(Exercise directions): What you return should match the material below line for line, except that no image appears in it.
______________________________
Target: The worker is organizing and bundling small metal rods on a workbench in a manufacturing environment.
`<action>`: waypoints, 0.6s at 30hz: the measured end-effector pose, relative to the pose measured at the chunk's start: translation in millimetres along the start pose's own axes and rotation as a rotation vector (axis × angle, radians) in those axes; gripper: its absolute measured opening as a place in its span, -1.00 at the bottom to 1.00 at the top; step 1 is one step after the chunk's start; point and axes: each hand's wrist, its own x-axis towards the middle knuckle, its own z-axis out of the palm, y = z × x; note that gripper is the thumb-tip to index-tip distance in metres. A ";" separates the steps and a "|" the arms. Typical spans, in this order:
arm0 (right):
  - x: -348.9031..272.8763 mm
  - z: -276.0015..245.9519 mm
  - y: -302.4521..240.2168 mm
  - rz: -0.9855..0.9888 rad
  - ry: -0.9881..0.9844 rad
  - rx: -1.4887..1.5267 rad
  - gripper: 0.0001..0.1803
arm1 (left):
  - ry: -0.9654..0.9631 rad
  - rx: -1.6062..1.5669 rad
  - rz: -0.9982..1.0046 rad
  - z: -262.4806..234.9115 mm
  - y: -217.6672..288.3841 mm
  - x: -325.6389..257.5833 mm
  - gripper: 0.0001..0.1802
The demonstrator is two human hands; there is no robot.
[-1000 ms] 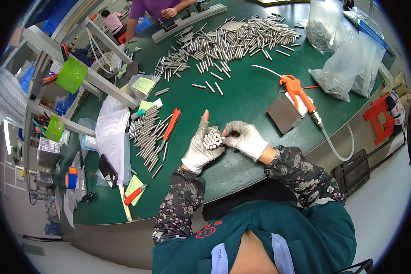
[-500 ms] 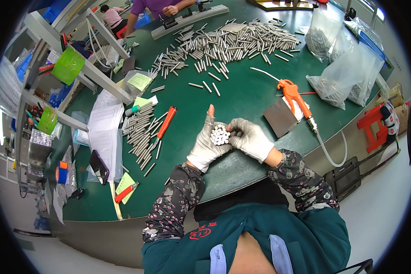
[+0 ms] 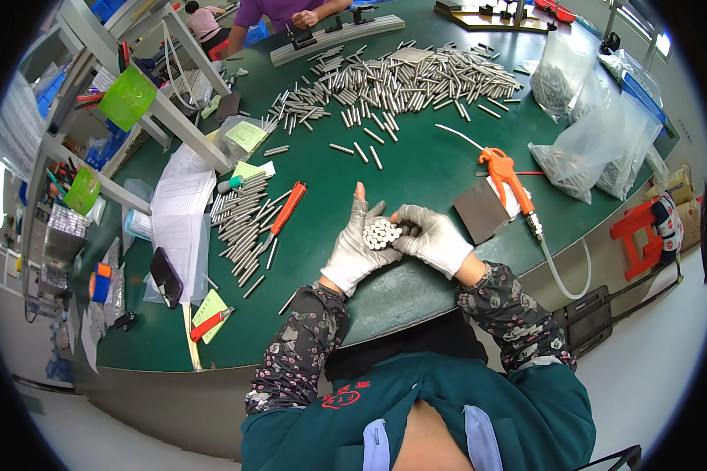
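Together, gloved hands cup round steel rods.

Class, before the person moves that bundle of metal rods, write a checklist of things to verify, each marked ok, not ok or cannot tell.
1. Bundle of metal rods gripped by left hand: ok.
2. Right hand steadies the bundle: ok.
3. Both hands gloved: ok.
4. Rod ends flush: cannot tell.
5. Bare green table ahead of the hands: ok.
6. Orange air gun and its hose apart from the hands: ok.
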 end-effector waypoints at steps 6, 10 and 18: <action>2.8 2.1 -0.1 -0.058 0.004 -0.146 -0.71 | -0.044 -0.031 -0.091 2.6 12.7 -2.1 0.28; 2.2 2.4 -1.7 -0.086 0.004 -0.200 -0.71 | -0.030 0.063 -0.056 0.8 4.5 -0.8 0.20; -10.1 -4.4 -1.4 -0.121 0.035 -0.222 -0.65 | 0.047 0.135 -0.030 5.5 18.2 -1.7 0.12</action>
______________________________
(Exercise output):
Target: The worker is organizing and bundling small metal rods on a workbench in a manufacturing environment.
`<action>`: waypoints, 0.6s at 30hz: the measured end-effector pose, relative to the pose measured at the chunk's start: translation in millimetres along the start pose's own axes and rotation as a rotation vector (axis × angle, radians) in those axes; gripper: its absolute measured opening as a place in its span, -1.00 at the bottom to 1.00 at the top; step 1 is one step after the chunk's start; point and axes: each hand's wrist, its own x-axis towards the middle knuckle, its own z-axis out of the palm, y = z × x; note that gripper is the thumb-tip to index-tip distance in metres. A ";" separates the steps and a "|" the arms. Typical spans, in this order:
arm0 (right):
  - x: -348.9031..272.8763 mm
  - z: -276.0015..245.9519 mm
  - y: -302.4521..240.2168 mm
  - rz: -0.9855..0.9888 rad
  - ry: -0.9881..0.9844 rad
  - rx: -1.4887..1.5267 rad
  - gripper: 0.0001..0.1803
arm1 (left):
  - ry: -0.9654..0.9631 rad
  - rx: -1.6062..1.5669 rad
  - rz: -0.9982..1.0046 rad
  - z: -262.4806..234.9115 mm
  - y: -217.6672..288.3841 mm
  - x: -325.6389..257.5833 mm
  - gripper: 0.0001..0.1802
The demonstrator is two human hands; there is no robot.
[-1000 ms] 
[-500 ms] 
[+0 ms] 
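Together, gloved hands cup round steel rods.

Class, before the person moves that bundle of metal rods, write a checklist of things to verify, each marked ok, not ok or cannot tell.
1. Bundle of metal rods gripped by left hand: ok.
2. Right hand steadies the bundle: ok.
3. Both hands gloved: ok.
4. Rod ends flush: cannot tell.
5. Bare green table ahead of the hands: ok.
6. Orange air gun and its hose apart from the hands: ok.
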 end-effector waypoints at steps 6, 10 and 18: <action>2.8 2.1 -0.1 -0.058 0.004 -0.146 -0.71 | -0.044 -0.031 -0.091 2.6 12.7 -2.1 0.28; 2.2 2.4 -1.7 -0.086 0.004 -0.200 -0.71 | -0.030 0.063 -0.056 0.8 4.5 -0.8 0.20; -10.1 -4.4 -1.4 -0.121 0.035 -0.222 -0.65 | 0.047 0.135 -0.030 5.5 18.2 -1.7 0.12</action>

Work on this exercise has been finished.